Publié le 06 décembre 2012 dans Fichier des affineurs

Aimé Baudat, le doyen des affineurs en 1980.

    Il faut savoir que dans le métier, parfois on manquait de marchandise, que ce soient des vacherins affinés, ou des blancs. De ce fait on était amené à se rendre chez le collègue et concurrent, bien entendu, pour s'approvisionner alors que lui-même en cette période-là avait un surplus de production.
    Descendre chez Baudat de la Sarraz, c'est une bonne demi-heure. On laisse le véhicule directement devant  la laiterie où l'on retrouve toute la saga, Raymond Baudat et Madame, belle blonde très soignée, que fait-elle donc dans un milieu où tout de même ça ne sent pas la rose mais le fromage à plein nez, en l'occurence le vacherin,   le fils, et même, là-bas dans la cave, l'ancêtre, le fondateur, Aimé Baudat, qui était alors considéré comme le plus vieil affineur de toute la corporation.
    C'était toujours un plaisir que de rencontrer cet homme d'une ancienne époque, c'est-à-dire celle héroïque du vacherin, quand l'on affinait sur planchettes et sur pendants. Il soignait. Même tenue, exactement, que celle de notre père qui était lui aussi laitier. Dans le fond les deux hommes se ressemblaient, et c'est pourquoi il nous était si facile d'engager la  conversation et de trouver un terrain sur lequel nous aurions pu discourir une journée entière: le vacherin! Non pas un simple produit, le culte! Parce que le vacherin, il vous tient du matin au soir sans vous lâcher une seule seconde. Il nécessite des soins attentifs, il faut l'emboîter, il faut recevoir les commandes, des clients pas toujours contents, il faut aller le livrer.

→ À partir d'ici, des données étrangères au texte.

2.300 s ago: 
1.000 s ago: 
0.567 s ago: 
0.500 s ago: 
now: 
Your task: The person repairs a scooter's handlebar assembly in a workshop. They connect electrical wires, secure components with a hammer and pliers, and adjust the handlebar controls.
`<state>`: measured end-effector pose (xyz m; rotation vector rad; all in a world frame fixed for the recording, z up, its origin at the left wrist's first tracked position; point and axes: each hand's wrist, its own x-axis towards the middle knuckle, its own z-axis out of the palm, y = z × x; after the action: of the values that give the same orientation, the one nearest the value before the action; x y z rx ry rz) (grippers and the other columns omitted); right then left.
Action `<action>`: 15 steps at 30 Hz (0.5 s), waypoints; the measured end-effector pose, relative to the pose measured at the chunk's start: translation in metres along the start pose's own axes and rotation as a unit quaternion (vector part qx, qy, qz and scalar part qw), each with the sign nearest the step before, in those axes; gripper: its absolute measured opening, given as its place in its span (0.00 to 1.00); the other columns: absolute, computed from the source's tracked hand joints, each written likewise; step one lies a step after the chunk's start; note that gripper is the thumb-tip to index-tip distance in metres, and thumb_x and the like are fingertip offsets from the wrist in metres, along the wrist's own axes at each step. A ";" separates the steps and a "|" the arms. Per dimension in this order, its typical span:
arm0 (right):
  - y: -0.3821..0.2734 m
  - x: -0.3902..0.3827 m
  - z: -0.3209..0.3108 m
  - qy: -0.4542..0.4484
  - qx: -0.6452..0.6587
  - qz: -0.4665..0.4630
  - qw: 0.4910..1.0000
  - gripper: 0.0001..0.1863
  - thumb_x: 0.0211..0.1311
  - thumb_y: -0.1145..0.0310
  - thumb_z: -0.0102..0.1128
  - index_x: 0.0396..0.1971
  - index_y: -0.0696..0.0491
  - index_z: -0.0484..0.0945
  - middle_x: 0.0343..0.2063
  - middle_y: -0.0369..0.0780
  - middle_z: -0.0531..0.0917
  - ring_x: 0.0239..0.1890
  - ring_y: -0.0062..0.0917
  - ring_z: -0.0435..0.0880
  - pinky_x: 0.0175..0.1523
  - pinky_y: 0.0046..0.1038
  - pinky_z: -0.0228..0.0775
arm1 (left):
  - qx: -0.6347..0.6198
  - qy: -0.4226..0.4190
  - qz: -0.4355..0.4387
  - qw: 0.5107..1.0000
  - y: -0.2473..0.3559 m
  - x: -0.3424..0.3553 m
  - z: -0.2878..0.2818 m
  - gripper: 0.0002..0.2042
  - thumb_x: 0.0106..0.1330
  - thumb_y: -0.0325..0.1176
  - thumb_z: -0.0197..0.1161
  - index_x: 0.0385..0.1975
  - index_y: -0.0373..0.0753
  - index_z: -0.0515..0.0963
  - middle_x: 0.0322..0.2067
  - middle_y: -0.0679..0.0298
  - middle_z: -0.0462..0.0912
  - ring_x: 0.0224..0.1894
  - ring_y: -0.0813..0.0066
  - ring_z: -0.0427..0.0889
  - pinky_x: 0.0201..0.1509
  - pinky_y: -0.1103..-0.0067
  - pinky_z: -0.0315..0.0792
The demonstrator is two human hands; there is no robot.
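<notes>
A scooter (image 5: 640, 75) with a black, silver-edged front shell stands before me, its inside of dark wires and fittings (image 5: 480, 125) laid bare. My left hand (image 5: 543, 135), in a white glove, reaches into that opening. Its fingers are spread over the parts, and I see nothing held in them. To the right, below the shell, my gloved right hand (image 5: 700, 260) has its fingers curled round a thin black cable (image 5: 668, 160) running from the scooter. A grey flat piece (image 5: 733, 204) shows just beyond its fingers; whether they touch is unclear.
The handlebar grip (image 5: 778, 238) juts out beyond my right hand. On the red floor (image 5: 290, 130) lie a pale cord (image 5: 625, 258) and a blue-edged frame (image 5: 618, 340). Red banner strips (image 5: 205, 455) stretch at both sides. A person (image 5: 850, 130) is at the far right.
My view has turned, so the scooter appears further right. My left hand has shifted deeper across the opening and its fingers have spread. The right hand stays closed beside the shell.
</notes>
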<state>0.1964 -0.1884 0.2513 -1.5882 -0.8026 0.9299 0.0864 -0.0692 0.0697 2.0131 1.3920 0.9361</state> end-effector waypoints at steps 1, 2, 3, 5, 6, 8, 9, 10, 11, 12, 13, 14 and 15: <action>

Et parfois même, comble des vicissitudes de ce métier sur lequel on pourrait s'étendre encore longtemps - ce que nous ferons, par ailleurs! - il fallait prendre en retour un certain nombre de ceux-ci qui n'auraient pas eu trop belle figure. Ces salauds de grossistes,  ils ne savaient pas s'en occuper, ils n'y connaissaient rien, juste attentifs à les inonder afin  qu'ils ne perdent pas trop de poids!
    Et tout cela, Aimé Baudat, le doyen des affineurs, il l'avait connu. Il en avait vu d'autres, des vertes et des pas mûres. Mais il restait fidèle au poste. Dans le fond, on peut le supposer, qu'il meurt un jour entre deux pendants et qu'on l'emboîte pour son dernier voyage,  c'aurait pu être son désir le plus cher!